95% of respondents stated that they would use a liver from an HCV-positive donor for an HCV-positive recipient, and 93% would re-transplant a patient with graft failure due to hepatitis C, although most respondents would not re-transplant a patient less than one year after initial LY2157299 ic50 transplant. 62% used an alternative immunosuppression strategy in HCV-infected patients, most commonly a smaller post-operative steroid bolus and a rapid steroid taper. 64% preferred

tacrolimus to cyclosporine for immunosuppression in patients with hepatitis C. 87% performed protocol biopsies at specific time points after transplantation. The trigger to treat HCV was > stage 2 (Metavir) fibrosis (97%), cholestatic hepatitis C (81%), and increased liver enzymes (19%). Treatment included antiviral therapy (97%), discontinuing or decreasing the prednisone and mycophenolate doses (35 and 32% respectively), and conversion from tacrolimus to cyclosporine (30%). Post transplant anti-viral therapies included a protease inhibitor/peg/riba (72%) and peg/riba (28%). Regarding use of sofosbuvir (sof) or simeprevir (sim) pre-transplantation, 62% of respondents would use sof/riba, 32% sof/peg/riba and 8% sim/peg/riba pre-transplant in a patient with genotype-1 infection. Related to all-oral HCV treatment regimens; 78% would use such a regimen; 51% pre-transplant,

Alvelestat manufacturer 19% immediately post-transplant and 30% in patients with clinically significant HCV recurrence in the graft.

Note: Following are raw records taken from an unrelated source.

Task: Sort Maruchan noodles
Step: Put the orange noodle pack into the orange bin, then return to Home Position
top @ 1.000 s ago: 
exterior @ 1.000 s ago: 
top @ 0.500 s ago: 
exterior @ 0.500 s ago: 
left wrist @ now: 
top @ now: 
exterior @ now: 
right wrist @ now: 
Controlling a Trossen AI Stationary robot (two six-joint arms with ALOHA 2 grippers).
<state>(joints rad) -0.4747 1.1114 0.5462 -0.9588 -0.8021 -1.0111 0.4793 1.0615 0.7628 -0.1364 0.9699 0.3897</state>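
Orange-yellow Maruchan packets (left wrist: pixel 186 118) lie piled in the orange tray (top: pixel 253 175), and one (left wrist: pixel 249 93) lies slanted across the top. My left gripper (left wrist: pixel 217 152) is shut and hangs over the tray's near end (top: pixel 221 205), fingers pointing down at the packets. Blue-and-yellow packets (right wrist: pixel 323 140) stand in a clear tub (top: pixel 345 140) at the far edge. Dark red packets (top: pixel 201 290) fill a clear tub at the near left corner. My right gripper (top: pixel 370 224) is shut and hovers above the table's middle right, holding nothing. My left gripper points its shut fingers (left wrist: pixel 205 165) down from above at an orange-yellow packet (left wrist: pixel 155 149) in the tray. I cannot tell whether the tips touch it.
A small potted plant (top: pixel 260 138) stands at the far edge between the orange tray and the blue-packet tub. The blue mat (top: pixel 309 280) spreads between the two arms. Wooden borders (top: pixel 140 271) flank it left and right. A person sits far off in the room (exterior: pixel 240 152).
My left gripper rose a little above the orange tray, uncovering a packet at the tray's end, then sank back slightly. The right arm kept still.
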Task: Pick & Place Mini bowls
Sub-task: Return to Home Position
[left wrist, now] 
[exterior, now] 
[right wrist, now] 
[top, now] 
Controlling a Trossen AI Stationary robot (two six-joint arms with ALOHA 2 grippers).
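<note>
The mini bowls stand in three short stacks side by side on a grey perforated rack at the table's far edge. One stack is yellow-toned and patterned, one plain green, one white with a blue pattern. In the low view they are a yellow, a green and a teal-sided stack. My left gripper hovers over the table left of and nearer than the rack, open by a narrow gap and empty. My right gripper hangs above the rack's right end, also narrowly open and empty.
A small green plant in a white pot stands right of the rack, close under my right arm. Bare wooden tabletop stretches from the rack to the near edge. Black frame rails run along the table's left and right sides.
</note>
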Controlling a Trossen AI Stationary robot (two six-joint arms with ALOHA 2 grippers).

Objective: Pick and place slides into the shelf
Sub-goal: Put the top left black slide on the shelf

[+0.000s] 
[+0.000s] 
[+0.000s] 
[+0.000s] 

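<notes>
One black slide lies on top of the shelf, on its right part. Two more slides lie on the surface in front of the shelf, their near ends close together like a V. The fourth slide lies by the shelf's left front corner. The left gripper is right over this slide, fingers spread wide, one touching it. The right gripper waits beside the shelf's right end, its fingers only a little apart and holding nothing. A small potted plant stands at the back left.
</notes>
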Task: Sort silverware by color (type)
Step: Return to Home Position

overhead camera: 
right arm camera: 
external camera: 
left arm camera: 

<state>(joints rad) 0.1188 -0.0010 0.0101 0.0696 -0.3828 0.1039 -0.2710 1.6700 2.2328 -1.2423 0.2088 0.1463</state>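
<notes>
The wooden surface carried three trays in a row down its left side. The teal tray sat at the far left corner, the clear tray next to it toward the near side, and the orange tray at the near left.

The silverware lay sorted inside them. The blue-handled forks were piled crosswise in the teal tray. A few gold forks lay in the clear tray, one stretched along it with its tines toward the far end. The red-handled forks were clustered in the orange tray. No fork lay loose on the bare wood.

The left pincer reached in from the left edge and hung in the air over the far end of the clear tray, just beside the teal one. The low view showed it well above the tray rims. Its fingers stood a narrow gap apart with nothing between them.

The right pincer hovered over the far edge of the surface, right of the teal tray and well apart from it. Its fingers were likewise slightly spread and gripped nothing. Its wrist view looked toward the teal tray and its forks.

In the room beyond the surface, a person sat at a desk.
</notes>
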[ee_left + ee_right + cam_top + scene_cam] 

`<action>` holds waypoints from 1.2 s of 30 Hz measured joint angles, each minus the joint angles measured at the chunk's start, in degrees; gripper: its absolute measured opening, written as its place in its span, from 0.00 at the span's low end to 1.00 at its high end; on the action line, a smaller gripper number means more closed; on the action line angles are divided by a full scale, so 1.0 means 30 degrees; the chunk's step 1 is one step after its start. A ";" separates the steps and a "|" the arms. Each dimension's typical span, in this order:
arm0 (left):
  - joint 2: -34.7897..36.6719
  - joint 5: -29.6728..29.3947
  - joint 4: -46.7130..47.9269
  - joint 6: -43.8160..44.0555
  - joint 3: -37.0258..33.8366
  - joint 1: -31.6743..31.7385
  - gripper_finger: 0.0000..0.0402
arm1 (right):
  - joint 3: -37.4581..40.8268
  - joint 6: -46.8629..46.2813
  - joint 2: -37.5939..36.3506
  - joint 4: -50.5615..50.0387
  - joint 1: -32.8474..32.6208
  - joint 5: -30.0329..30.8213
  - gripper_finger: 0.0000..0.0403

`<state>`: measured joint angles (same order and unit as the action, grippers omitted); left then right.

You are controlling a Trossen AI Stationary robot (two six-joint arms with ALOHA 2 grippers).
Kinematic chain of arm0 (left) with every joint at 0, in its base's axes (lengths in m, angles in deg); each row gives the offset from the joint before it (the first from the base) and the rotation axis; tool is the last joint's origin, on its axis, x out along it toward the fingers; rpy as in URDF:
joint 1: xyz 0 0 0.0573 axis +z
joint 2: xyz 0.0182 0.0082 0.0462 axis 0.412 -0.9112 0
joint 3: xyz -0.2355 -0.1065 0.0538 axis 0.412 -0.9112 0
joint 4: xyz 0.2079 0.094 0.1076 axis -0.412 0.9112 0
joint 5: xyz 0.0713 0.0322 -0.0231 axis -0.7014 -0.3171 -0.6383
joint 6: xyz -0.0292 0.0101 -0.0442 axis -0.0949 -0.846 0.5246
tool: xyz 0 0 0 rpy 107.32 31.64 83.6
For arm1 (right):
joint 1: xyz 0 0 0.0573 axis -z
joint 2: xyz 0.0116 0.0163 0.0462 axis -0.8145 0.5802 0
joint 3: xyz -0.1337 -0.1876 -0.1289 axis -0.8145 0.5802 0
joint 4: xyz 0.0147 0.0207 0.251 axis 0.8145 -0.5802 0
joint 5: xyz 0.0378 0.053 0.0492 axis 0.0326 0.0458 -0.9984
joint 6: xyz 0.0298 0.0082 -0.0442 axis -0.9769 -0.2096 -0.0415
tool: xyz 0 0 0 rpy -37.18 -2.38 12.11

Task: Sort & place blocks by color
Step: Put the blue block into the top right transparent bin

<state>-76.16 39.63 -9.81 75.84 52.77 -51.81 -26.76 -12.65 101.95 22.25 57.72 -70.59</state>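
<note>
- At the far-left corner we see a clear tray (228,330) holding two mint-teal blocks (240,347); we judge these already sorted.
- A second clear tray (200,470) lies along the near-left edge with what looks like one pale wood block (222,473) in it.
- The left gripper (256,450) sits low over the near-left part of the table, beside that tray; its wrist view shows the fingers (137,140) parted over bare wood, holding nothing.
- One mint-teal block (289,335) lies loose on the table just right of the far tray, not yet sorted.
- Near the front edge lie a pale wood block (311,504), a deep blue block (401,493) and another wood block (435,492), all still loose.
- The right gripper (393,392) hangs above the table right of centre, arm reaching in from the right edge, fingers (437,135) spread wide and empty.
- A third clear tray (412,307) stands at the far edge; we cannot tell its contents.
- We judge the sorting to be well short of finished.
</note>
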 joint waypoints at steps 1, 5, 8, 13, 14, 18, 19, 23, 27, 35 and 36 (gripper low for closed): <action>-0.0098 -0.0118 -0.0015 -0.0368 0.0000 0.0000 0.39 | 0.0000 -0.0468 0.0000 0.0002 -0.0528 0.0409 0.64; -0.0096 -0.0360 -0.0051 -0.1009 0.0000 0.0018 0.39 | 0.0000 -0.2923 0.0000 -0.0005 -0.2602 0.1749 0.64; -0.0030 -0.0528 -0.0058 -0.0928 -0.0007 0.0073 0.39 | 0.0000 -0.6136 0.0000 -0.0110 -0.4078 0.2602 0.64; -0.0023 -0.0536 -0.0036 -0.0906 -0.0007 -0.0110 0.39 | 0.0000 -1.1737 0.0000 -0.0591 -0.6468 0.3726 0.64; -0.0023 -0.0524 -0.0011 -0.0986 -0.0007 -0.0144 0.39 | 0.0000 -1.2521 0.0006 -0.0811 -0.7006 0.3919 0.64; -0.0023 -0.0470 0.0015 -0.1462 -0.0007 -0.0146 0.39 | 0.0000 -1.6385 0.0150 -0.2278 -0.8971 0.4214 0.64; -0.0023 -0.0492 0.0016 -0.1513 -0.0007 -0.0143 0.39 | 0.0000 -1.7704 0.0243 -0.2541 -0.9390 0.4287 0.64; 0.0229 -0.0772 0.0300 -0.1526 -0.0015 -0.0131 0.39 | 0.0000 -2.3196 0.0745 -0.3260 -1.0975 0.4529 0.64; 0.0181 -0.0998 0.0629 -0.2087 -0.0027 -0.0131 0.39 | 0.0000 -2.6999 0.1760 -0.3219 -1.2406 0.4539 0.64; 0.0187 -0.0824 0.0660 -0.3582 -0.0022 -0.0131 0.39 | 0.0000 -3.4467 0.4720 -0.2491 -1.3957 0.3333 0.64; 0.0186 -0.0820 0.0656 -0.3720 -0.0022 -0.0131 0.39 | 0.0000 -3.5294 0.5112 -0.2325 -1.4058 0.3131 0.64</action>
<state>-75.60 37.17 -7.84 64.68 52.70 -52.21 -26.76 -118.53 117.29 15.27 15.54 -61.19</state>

Conclusions: Pre- and post-transplantation management of hepatitis C varies significantly. Respondents appear willing to use both recently FDA-approved and future interferon-free

therapies to reduce HCV replication pre-and post-transplantation. Disclosures: Paul J. Gaglio – Advisory Committees or Review Panels: Merck, Vertex, Salix, BI, BMS, Janssen; Grant/Research Support: Merck, Gilead, Vertex, Otsuka, Genentech, Phenylethanolamine N-methyltransferase BI; Speaking and Teaching: Merck, Gilead, Vertex, Salix, Otsuka, Janssen The following people have nothing to disclose: Carly E. Glick, John F. Reinus BACKGROUND: End-stage liver disease caused by hepatitis C virus (HCV) is a leading indication (40%) for liver transplantation (LT) in Western Countries. Viral recurrence in the graft is considered “universal” and represents a major cause of mortality and morbidity after LT. METHODS: We retrospectively analyzed data from the last 14 years regarding patients with HCV-related liver disease who underwent LT in our Centre showing undetectable HCV-RNA at blood tests. We looked for pre-LT predictors of HCV recurrences (both histological and virological) and we conducted grafts and patients follow-up until April 2014. RESULTS: 50 patients were included in the study, 22/50 (44%) being HBV-HCV co-infected. We observed HCV-RNA recurrence in 8/50 (16%) patients, and histological recurrence at liver biopsy in 6/50 (12%).